Information given Block Start

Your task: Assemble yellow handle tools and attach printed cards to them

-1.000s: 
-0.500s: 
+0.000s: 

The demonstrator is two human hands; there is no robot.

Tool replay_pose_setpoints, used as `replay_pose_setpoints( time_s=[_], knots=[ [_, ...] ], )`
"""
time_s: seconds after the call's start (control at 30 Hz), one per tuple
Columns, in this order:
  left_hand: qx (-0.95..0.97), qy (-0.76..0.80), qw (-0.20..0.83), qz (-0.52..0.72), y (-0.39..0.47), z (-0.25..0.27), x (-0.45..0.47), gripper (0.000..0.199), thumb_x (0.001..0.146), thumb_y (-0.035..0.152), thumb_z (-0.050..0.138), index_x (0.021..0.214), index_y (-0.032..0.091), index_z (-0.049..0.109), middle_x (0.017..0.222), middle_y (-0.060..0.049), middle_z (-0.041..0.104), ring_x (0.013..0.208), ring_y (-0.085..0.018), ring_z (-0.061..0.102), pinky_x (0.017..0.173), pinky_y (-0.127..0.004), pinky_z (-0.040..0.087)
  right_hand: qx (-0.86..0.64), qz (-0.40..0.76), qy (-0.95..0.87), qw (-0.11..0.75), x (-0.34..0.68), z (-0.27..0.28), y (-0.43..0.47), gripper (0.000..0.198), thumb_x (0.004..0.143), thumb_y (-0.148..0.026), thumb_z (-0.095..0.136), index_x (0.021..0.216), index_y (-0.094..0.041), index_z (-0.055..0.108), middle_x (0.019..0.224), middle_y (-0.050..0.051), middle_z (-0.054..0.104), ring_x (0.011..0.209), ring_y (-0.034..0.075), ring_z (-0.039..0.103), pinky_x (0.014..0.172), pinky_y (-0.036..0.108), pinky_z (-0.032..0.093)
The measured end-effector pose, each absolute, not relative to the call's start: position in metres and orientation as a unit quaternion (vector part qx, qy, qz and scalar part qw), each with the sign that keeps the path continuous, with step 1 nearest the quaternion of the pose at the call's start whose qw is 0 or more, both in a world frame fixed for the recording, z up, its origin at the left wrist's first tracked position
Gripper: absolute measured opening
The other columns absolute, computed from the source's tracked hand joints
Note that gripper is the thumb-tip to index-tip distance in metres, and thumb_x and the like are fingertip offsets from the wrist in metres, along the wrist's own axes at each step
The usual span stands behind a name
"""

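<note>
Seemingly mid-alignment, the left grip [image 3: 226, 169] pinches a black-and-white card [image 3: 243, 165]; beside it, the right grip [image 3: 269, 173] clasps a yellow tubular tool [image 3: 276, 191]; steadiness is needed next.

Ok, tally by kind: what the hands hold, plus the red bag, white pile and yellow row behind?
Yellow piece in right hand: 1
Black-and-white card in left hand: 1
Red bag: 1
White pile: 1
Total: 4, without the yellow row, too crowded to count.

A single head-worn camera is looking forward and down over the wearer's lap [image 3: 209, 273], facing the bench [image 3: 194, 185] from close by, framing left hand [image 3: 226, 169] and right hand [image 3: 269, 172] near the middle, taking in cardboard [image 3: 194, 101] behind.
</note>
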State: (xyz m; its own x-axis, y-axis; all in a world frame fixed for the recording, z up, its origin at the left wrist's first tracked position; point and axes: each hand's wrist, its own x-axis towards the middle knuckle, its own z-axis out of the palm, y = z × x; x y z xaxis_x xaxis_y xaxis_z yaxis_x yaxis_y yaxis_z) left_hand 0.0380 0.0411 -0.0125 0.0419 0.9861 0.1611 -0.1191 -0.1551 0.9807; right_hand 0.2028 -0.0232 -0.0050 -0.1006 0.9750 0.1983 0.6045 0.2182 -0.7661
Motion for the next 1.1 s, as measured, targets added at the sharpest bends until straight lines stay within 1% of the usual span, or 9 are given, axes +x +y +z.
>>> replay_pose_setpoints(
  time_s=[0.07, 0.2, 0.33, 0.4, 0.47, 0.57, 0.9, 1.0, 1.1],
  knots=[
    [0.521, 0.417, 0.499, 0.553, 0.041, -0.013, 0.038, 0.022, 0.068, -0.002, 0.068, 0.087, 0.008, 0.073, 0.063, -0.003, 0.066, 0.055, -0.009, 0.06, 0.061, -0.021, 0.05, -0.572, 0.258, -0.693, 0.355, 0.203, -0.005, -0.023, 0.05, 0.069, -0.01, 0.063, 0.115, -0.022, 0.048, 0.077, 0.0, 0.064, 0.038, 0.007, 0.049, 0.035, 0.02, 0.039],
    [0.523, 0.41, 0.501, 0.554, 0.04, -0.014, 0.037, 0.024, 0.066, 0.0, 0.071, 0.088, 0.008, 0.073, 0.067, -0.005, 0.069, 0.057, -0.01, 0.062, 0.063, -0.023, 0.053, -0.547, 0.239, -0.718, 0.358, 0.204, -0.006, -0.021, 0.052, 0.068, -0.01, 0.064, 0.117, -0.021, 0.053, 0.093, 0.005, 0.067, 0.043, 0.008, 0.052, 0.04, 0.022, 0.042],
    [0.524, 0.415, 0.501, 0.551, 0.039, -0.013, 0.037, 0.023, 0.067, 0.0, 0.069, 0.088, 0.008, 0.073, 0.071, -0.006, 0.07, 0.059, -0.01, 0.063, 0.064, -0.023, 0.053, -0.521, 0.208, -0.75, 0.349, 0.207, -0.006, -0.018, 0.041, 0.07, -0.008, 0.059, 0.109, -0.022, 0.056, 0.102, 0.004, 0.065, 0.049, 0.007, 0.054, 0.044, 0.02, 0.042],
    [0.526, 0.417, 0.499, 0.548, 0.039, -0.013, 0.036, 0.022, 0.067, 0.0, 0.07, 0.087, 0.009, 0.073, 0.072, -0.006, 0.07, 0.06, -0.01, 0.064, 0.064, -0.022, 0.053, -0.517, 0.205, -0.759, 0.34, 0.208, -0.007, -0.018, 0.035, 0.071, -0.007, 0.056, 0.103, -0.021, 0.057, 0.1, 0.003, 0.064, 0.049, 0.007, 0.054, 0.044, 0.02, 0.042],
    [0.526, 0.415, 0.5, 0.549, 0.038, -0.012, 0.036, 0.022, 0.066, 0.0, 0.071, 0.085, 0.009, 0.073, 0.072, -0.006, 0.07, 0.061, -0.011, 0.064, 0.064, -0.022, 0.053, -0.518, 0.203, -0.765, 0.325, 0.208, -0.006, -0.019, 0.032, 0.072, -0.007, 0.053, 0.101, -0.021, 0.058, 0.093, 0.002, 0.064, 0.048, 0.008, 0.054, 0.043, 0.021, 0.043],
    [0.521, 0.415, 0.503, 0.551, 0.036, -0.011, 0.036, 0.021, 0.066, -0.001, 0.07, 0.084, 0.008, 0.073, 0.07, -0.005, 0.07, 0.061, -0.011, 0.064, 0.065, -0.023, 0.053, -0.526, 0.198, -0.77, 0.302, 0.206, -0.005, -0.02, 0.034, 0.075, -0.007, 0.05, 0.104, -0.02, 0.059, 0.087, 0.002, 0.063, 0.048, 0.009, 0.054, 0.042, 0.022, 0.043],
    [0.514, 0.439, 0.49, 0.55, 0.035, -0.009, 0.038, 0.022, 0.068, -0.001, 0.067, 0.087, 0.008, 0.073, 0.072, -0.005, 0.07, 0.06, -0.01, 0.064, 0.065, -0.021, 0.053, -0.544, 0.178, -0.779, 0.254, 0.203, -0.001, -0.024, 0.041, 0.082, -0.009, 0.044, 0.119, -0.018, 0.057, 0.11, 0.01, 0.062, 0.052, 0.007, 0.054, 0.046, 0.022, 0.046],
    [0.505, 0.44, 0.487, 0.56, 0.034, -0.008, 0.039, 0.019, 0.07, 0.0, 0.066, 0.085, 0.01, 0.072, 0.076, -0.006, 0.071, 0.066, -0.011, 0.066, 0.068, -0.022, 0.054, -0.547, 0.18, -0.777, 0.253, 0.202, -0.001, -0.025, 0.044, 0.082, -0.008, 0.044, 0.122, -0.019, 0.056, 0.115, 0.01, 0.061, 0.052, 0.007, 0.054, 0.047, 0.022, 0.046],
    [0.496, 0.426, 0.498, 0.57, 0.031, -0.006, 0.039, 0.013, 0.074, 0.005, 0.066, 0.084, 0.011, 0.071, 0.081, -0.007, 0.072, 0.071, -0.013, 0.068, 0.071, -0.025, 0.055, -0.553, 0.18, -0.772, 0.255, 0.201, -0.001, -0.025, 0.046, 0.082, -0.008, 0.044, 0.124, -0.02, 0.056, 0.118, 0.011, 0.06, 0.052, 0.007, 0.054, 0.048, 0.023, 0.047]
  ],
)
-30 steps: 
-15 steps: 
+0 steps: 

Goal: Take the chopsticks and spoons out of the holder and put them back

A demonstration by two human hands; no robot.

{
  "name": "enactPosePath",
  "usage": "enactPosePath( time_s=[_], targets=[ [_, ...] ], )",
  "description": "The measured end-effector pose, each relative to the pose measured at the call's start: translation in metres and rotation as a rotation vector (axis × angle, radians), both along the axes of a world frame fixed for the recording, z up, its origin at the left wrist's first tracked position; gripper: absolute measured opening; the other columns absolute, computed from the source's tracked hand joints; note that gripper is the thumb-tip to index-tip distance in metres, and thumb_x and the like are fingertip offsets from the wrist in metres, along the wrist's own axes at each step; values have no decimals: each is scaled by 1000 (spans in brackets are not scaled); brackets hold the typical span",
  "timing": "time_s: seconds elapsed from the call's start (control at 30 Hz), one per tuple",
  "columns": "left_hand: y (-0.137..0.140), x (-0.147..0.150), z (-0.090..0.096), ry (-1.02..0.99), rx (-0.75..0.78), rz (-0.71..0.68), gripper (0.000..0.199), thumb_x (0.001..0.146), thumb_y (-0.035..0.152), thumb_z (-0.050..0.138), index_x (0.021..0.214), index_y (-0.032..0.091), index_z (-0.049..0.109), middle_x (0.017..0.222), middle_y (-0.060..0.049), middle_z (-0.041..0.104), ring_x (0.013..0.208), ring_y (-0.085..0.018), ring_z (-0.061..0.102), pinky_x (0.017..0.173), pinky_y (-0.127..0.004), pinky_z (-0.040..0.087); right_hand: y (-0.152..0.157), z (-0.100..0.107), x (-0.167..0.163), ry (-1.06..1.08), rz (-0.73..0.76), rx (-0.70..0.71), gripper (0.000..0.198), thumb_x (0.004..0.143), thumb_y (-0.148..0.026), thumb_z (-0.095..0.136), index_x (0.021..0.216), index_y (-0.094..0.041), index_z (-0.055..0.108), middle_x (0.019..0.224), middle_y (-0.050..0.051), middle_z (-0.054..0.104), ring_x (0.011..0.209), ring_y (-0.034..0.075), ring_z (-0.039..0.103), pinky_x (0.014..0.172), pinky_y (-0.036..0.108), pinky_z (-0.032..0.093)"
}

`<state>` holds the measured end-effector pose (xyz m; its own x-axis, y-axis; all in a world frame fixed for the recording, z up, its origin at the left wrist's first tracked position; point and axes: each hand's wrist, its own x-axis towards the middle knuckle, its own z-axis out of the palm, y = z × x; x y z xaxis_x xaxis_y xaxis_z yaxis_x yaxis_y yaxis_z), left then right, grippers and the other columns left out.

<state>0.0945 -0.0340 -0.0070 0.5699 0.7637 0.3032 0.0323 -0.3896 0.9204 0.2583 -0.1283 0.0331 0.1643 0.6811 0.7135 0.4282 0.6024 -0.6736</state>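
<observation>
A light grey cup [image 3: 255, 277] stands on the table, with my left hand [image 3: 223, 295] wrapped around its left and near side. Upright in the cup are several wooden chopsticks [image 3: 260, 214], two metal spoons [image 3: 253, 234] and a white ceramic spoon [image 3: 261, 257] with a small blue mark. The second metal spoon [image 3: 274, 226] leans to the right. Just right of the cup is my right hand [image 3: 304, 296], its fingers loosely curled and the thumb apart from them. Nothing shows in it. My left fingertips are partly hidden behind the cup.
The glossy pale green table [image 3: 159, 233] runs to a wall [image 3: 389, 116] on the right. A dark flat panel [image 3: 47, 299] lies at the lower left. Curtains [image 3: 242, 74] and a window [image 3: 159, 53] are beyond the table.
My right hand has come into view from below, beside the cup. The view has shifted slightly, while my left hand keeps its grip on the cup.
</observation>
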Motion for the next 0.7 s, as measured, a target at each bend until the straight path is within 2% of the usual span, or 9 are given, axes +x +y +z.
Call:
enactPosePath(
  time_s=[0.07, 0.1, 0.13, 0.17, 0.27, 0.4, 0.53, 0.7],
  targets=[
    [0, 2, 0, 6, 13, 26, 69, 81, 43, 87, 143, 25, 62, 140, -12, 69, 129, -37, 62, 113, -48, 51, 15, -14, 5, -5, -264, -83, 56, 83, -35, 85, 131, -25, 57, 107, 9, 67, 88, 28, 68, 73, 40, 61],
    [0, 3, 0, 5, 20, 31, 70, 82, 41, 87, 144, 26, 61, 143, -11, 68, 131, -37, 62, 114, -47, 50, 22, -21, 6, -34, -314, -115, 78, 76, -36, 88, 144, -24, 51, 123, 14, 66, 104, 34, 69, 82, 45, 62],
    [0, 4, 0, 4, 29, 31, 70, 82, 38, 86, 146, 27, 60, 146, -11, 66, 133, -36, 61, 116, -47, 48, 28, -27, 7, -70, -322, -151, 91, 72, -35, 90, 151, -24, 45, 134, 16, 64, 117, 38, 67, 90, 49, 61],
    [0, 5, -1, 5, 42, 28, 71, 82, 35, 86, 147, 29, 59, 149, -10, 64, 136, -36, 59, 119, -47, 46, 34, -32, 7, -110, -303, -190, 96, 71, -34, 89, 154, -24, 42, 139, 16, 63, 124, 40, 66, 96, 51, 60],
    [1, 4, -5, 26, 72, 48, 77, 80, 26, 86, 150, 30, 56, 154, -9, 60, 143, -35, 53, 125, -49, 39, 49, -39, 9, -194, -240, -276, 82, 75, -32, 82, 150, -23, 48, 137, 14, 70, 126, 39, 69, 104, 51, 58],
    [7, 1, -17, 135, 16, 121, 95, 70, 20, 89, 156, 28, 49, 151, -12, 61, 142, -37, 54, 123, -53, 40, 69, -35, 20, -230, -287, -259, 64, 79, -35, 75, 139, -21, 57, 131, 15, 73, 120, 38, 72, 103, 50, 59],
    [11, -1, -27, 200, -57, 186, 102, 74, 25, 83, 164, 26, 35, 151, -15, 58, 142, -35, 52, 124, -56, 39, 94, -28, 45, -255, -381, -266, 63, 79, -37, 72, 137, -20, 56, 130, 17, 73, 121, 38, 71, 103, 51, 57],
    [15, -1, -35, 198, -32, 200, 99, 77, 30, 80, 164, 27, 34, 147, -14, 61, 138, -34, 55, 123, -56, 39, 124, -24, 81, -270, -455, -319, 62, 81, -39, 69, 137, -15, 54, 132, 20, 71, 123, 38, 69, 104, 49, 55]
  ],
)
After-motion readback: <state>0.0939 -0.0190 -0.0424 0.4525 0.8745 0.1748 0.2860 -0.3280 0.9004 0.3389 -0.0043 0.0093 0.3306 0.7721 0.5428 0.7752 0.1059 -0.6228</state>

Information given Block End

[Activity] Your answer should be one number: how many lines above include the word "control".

[Your response] 2